**Problem to work on:**
Once you find the line below that has "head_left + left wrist", output it and every line after it exactly, stopping after the line that has "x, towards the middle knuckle", with no pictures.

(Stored items)

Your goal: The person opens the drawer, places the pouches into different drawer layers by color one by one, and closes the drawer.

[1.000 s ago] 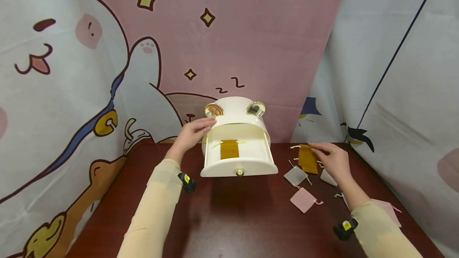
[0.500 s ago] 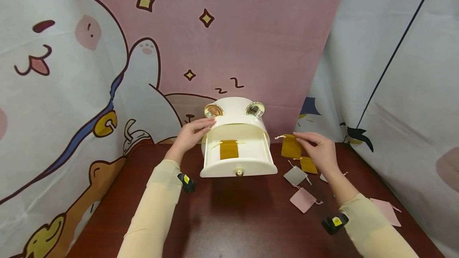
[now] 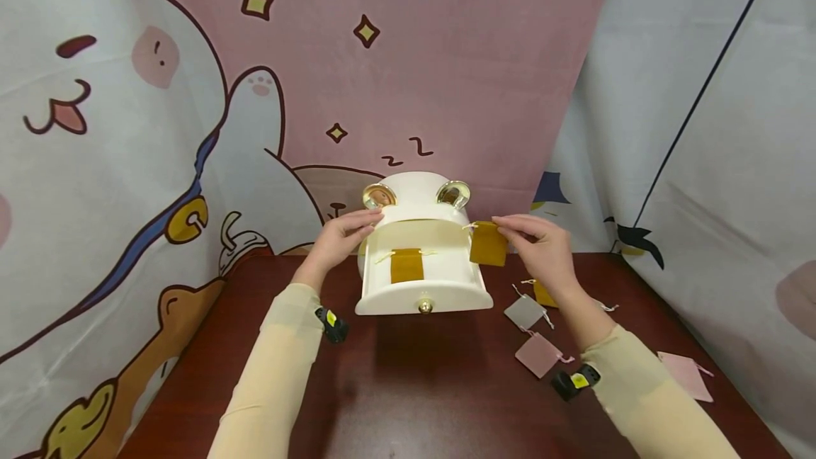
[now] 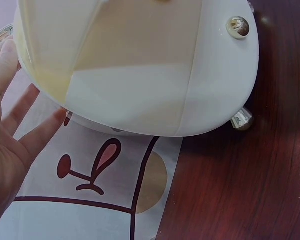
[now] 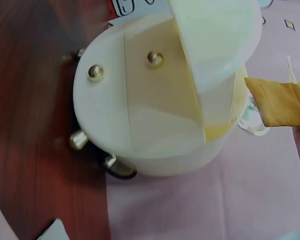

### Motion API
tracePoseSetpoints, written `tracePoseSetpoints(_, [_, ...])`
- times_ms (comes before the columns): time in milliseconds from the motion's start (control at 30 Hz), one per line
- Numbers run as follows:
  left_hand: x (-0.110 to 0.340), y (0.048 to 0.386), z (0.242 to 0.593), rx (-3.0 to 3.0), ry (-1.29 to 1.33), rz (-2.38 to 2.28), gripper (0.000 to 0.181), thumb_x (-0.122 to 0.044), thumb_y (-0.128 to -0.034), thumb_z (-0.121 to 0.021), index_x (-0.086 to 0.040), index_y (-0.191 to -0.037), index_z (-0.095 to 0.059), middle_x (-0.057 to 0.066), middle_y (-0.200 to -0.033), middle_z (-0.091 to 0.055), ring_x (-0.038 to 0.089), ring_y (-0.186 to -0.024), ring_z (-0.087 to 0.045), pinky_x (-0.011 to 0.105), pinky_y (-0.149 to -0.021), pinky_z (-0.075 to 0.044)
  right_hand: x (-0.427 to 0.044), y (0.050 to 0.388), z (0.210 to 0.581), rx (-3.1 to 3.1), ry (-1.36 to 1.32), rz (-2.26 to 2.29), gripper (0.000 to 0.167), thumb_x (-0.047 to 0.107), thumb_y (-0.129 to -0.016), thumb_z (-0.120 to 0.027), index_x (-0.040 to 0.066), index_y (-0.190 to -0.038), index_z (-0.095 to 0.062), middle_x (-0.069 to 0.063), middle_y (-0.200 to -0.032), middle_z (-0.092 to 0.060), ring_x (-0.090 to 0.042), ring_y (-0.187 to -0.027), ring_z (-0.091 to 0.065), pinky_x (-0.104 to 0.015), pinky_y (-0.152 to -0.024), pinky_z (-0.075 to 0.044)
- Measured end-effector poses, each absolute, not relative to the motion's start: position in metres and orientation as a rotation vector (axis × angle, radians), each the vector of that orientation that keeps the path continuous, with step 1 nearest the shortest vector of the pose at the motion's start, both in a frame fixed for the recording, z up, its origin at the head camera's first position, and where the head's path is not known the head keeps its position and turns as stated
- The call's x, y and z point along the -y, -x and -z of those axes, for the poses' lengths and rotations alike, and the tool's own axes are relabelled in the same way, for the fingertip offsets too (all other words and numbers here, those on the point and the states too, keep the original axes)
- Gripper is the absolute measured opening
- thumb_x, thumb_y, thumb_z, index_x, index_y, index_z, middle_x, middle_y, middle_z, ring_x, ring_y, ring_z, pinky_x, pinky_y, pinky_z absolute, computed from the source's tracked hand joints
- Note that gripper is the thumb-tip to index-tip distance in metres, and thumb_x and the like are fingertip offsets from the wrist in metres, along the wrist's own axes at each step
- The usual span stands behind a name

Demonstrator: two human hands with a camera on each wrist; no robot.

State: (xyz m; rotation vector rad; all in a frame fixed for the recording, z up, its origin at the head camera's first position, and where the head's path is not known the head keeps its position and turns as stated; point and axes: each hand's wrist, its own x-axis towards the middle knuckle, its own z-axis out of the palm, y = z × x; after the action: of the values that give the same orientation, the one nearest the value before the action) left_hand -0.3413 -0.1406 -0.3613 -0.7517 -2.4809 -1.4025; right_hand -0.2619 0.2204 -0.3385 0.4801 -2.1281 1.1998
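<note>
A white rounded box (image 3: 417,193) with gold round ears stands at the back of the table, its top drawer (image 3: 395,299) pulled out. Inside the drawer lies a mustard drawstring pouch (image 3: 406,265). My left hand (image 3: 344,239) rests against the box's upper left side; in the left wrist view its extended fingers (image 4: 42,131) touch the box's edge. A second mustard drawstring pouch (image 3: 488,244) is pinched between thumb and fingers of my right hand (image 3: 542,250), up at the drawer's right side. The right wrist view has this pouch (image 5: 280,102) beside the box.
On the table (image 3: 382,388) to the right lie a grey pouch (image 3: 526,312), a pink pouch (image 3: 538,355) and a mustard pouch (image 3: 545,295) partly behind my right hand. Another pink pouch (image 3: 687,375) sits farther right. A printed cloth (image 3: 484,91) hangs behind.
My right hand has lifted the mustard pouch from the group on the right and carried it left to the drawer's right side. The left hand and the box stay in place.
</note>
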Motion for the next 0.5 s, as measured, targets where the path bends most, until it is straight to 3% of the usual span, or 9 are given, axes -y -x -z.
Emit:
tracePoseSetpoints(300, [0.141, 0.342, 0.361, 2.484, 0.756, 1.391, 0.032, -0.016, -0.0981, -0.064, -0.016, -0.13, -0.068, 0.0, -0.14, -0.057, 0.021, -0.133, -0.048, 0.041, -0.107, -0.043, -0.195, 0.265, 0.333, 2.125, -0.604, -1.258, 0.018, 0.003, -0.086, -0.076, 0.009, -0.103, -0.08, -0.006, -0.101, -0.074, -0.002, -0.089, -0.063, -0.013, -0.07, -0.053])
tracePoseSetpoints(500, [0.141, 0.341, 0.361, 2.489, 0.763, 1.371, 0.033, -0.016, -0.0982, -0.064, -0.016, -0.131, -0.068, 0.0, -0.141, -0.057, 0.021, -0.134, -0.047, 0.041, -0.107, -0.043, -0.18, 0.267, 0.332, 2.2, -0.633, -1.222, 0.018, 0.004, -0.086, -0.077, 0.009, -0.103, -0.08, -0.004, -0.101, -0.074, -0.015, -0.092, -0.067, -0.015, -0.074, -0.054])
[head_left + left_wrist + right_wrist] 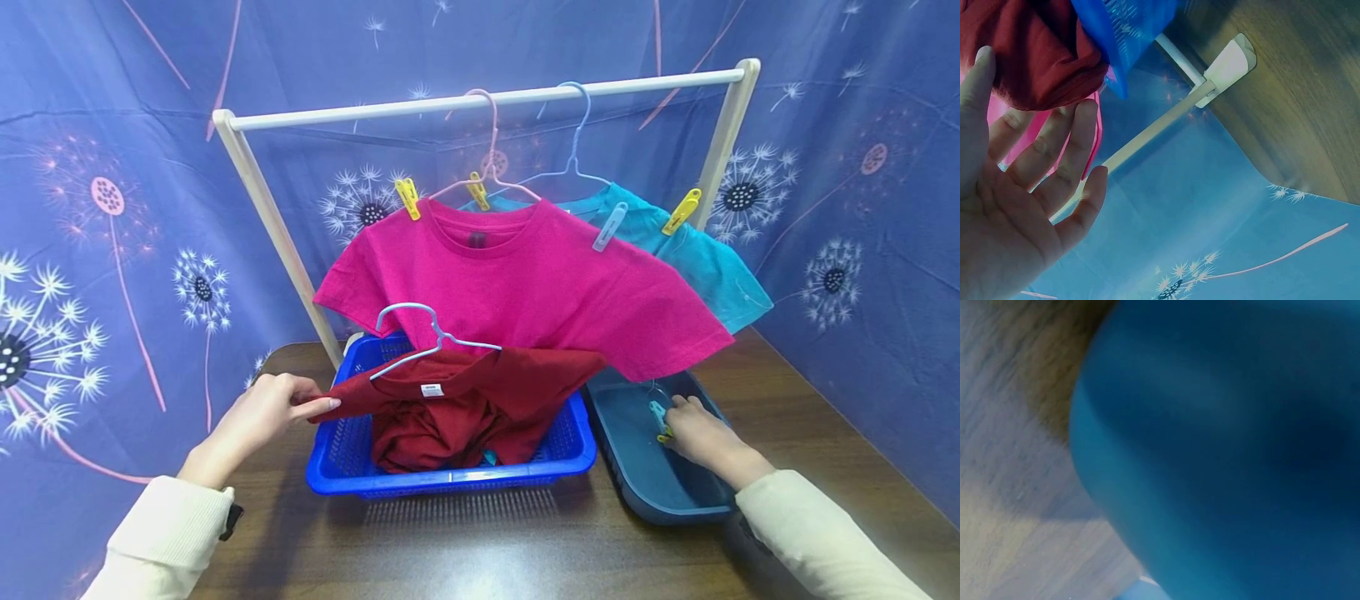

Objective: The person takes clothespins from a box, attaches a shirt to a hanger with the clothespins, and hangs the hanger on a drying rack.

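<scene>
My left hand [258, 412] pinches the sleeve end of a dark red T-shirt [465, 408], thumb in front and fingers behind, as the left wrist view [1029, 181] also shows. A light blue hanger [442, 335] sits in the shirt's neck, its hook free of the rail. The shirt lies partly bunched in a blue plastic basket [450, 483]. Over a dark teal tray [652, 492], my right hand [701, 433] pinches a light blue clothespin [657, 414]; a yellow clothespin [664, 437] shows beside its fingers. The right wrist view has only the blurred tray wall [1129, 469], without the hand.
Behind the basket stands a wooden rack with a white rail [337, 114]. From it hang a pink T-shirt [487, 283] and a turquoise T-shirt [720, 275], clipped to their hangers with yellow and pale blue clothespins. Everything stands on a brown wooden table [480, 550] before a blue dandelion-print curtain.
</scene>
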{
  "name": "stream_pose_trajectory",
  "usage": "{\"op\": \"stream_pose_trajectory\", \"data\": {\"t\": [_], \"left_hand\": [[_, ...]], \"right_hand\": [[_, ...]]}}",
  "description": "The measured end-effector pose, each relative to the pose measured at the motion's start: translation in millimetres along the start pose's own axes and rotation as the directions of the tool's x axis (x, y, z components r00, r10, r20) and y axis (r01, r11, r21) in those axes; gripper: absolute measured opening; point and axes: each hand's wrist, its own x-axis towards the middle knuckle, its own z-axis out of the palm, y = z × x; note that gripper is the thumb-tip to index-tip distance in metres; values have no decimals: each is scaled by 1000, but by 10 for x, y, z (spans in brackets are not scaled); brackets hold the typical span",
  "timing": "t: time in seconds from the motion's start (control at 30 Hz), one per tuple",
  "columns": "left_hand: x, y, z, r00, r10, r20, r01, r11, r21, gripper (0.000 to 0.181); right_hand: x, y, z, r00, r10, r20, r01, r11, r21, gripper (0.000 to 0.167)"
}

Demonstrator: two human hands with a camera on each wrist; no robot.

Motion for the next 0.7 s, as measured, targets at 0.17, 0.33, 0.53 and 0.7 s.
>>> {"op": "stream_pose_trajectory", "data": {"t": [0.17,0.33,0.53,0.7], "left_hand": [[28,-7,1,1000,-6,-15,6,1000,0,26],[28,-10,1,998,-36,-43,36,999,-3,25],[22,1,-5,997,-51,-55,51,999,5,26],[29,13,-9,997,-58,-58,59,998,20,29]], "right_hand": [[-24,10,-16,999,-29,-17,30,999,15,19],[-35,-7,-86,996,-71,-56,71,997,13,23],[-45,-40,-195,998,-50,-42,51,998,38,24],[-62,-90,-288,992,-70,-105,77,995,59,28]]}}
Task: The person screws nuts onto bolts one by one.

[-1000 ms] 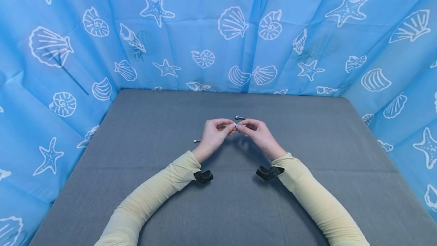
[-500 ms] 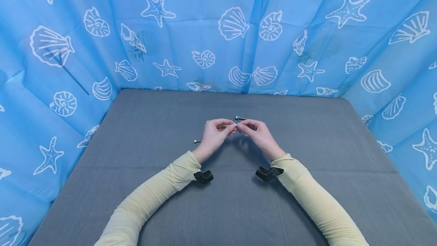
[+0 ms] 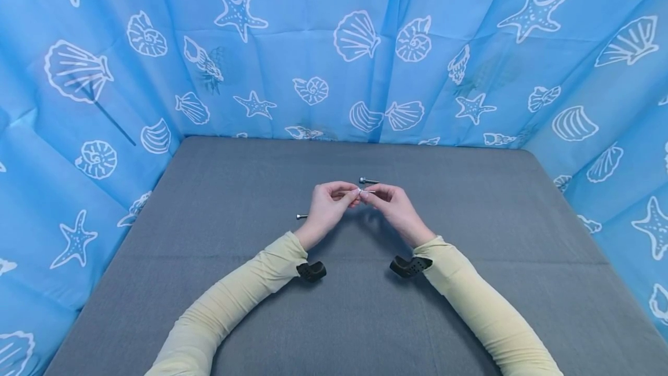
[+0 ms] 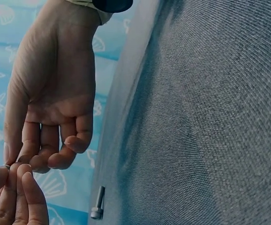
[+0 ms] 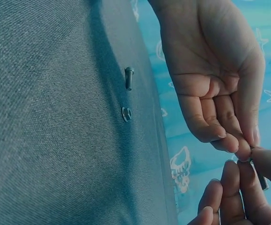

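Observation:
My left hand (image 3: 326, 208) and right hand (image 3: 394, 202) meet at their fingertips above the table. Between the left thumb and fingers is a slim metal bolt (image 5: 263, 180), its dark end showing in the right wrist view. A thin silver length of it points right in the head view. The right thumb and index finger pinch a small bright piece (image 3: 360, 190), seemingly a nut, on the bolt; fingertips mostly cover it. The other right fingers curl loosely. Just beyond the hands lies another bolt (image 3: 368, 180), with a nut near its head (image 4: 96, 212).
A shorter bolt (image 3: 301, 216) lies left of my left wrist. In the right wrist view a loose nut and washer (image 5: 126, 114) lie near that bolt (image 5: 129, 78). Grey cloth covers the table (image 3: 334, 318); a blue shell-patterned curtain (image 3: 313, 45) surrounds it.
The hands stay in place. Half a second ago the right fingertips covered the thin silver length; now they are drawn slightly back and it shows again. The bolt behind shows more fully.

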The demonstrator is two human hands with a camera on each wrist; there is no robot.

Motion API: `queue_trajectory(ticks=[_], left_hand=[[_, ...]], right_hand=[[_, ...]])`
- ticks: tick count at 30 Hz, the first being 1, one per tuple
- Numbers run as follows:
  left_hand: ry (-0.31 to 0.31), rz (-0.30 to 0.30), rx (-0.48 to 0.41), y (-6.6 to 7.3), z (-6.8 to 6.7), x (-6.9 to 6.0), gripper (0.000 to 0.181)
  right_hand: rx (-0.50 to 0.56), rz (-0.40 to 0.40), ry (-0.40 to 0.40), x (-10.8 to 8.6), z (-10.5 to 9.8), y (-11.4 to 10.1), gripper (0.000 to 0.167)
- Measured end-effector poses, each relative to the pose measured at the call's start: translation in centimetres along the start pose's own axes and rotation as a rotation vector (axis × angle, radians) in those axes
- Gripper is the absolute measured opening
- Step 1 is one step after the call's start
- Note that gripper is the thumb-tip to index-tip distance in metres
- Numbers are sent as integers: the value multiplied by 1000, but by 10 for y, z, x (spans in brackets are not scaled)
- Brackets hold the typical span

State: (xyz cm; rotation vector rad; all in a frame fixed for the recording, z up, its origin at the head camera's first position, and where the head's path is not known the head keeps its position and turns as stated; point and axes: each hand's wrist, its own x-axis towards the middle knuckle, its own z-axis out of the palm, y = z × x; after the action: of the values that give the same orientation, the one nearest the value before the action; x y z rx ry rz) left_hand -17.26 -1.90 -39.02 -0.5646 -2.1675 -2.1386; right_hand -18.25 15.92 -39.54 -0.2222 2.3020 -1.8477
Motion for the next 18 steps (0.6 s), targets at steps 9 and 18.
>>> queue_trajectory(ticks=[9,18], left_hand=[[3,1,-10,-2,1,1,16],[-4,-29,-22,-3,3,2,16]], right_hand=[[57,-58,-2,2,0,6,28],[6,-34,23,5,-5,16,32]])
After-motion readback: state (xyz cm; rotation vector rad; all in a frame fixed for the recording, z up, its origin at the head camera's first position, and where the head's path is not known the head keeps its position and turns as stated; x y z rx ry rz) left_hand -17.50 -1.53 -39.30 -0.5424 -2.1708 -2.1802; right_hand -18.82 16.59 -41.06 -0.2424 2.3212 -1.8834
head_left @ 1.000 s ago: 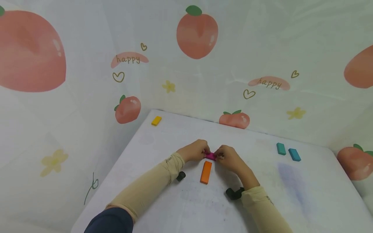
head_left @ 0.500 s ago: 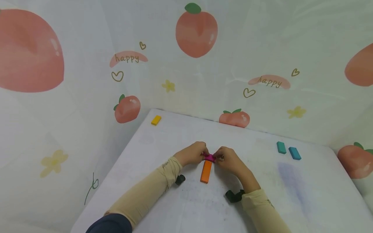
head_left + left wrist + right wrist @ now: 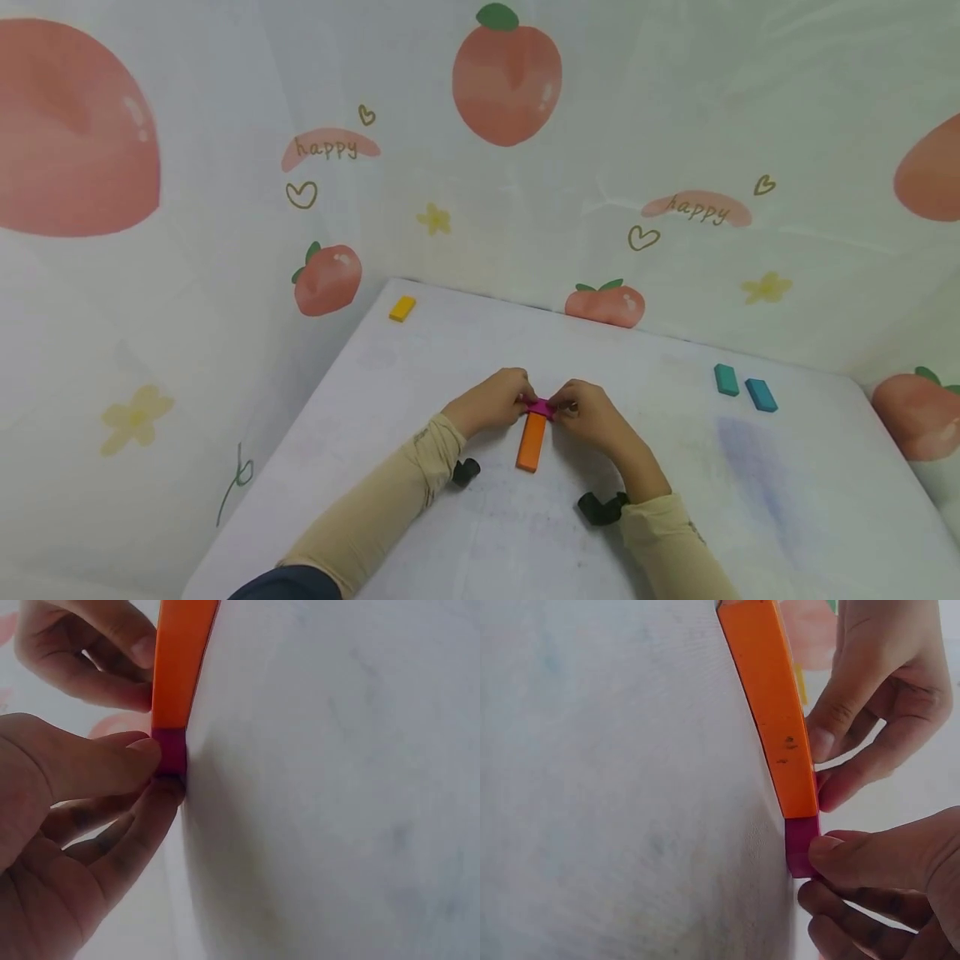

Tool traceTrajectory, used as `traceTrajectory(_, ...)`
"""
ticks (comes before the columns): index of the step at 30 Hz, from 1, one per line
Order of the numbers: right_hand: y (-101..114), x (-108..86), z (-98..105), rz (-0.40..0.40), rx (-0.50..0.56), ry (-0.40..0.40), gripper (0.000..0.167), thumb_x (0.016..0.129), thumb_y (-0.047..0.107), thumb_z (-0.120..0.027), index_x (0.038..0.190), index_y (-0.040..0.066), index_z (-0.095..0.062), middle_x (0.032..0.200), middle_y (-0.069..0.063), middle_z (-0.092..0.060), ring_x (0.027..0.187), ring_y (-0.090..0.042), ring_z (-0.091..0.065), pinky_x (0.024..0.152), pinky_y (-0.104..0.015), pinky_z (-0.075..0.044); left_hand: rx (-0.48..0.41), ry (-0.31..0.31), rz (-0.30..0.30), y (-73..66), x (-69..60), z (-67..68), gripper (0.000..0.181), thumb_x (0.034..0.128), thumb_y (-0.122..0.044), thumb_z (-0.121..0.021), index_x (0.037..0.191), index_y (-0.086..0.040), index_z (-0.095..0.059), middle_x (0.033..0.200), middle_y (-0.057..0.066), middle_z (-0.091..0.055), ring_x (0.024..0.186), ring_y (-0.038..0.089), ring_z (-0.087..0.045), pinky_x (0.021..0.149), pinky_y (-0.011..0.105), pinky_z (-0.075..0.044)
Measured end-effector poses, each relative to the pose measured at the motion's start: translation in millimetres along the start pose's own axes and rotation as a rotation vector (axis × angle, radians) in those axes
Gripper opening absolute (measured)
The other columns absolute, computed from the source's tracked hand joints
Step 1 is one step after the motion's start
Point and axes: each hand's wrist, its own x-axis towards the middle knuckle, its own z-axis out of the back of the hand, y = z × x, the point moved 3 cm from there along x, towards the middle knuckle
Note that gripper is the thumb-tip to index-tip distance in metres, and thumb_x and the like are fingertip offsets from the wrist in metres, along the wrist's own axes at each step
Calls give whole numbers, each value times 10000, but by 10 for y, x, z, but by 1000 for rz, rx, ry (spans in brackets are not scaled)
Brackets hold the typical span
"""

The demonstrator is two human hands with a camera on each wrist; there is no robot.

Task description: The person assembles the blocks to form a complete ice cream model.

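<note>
A magenta block lies crosswise at the far end of a long orange block, and the two look to be touching. My left hand pinches the magenta block's left end between thumb and fingers. At its right end, my right hand pinches the same block. Both wrist views show the magenta block's end sticking out past the orange block's side. Fingers cover parts of the magenta block.
A yellow block lies at the table's far left corner. To the right sit a teal block and a blue block. Black wrist devices hang by both wrists. A printed cloth wall stands behind the white table.
Both hands have drawn the magenta block slightly nearer, closing the small gap to the orange block. The orange block stays about where it was.
</note>
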Motion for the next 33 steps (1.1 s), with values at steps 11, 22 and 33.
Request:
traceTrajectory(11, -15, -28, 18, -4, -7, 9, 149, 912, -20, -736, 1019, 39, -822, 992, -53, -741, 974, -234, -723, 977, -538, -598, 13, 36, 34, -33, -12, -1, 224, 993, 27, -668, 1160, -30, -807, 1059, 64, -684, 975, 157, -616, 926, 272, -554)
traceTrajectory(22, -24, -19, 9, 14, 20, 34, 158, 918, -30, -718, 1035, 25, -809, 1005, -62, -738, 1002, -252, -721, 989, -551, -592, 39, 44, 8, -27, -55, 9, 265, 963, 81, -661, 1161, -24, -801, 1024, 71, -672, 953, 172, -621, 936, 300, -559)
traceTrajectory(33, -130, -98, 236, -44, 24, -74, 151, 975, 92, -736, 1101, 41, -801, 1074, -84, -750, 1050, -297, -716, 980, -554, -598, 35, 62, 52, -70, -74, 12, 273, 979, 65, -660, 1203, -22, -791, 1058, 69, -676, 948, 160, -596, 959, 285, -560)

**Written response:**
head_left + left wrist + right wrist @ now: 

Tool traceTrajectory, used as `traceTrajectory(_, ...)`
"""
ticks (comes before the columns): index of the step at 30 Hz, from 1, one per line
Order of the numbers: right_hand: y (-101..114), x (-108..86), z (-98..105), rz (-0.40..0.40), rx (-0.50..0.56), ry (-0.40..0.40), gripper (0.000..0.167), thumb_x (0.016..0.129), thumb_y (-0.047..0.107), thumb_z (-0.120..0.027), index_x (0.038..0.190), index_y (-0.040..0.066), index_z (-0.095..0.062), middle_x (0.032..0.200), middle_y (-0.069..0.063), middle_z (-0.092..0.060), ring_x (0.027..0.187), ring_y (-0.090..0.042), ring_z (-0.091..0.065), pinky_x (0.024..0.152), pinky_y (-0.104..0.015), pinky_z (-0.075..0.044); left_hand: rx (-0.48..0.41), ry (-0.31..0.31), rz (-0.30..0.30), y (-73..66), x (-69..60), z (-67..68), gripper (0.000..0.181), thumb_x (0.034..0.128), thumb_y (-0.122..0.044), thumb_z (-0.121..0.021), index_x (0.037..0.191), index_y (-0.086..0.040), index_z (-0.095..0.059), middle_x (0.033..0.200), middle_y (-0.057..0.066), middle_z (-0.091..0.055), ring_x (0.024..0.186), ring_y (-0.038..0.089), ring_z (-0.087..0.045), pinky_x (0.021..0.149), pinky_y (-0.011..0.105), pinky_z (-0.075..0.044)
Measured end-effector poses, each relative to the pose measured at the motion's start: translation in millimetres along the start pose's own axes and rotation as a rotation vector (axis × angle, radians) in those axes
Gripper opening absolute (measured)
The other columns absolute, computed from the source's tracked hand joints
Step 1 is one step after the motion's start
Point and axes: each hand's wrist, its own x-axis towards the middle knuckle, its own z-axis out of the back of the hand, y = z × x, the point moved 3 cm from there along x, towards the middle knuckle

The response is now done.